*TASK TO COMPLETE*
Quote the data exactly, first line to the line containing "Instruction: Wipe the", with no pictures.
______________________________
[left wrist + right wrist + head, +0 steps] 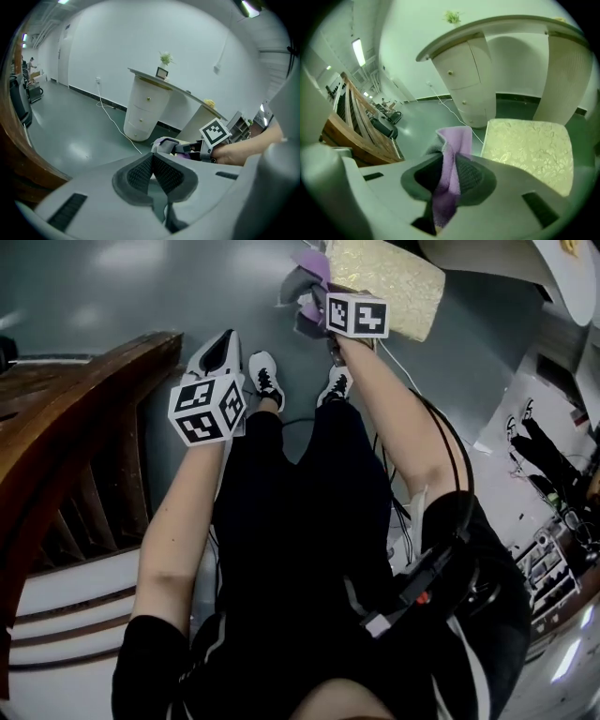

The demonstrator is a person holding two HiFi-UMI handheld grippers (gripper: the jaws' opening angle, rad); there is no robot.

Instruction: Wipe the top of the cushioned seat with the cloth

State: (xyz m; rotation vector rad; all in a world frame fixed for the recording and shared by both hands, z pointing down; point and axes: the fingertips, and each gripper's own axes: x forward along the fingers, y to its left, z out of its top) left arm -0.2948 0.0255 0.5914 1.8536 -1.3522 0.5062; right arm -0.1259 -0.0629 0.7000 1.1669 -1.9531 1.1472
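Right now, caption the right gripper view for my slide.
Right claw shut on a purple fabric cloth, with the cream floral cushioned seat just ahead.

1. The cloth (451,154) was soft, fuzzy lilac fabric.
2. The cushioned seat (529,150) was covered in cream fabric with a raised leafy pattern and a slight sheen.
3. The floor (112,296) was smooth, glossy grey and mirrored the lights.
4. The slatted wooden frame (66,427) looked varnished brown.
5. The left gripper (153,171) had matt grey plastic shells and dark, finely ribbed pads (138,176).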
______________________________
*WRITTEN SOLUTION*
[left wrist + right wrist + head, +0 steps] 

The demonstrator is a person holding two HiFi-UMI handheld grippers (gripper: the jaws' opening angle, rad); there is no robot.

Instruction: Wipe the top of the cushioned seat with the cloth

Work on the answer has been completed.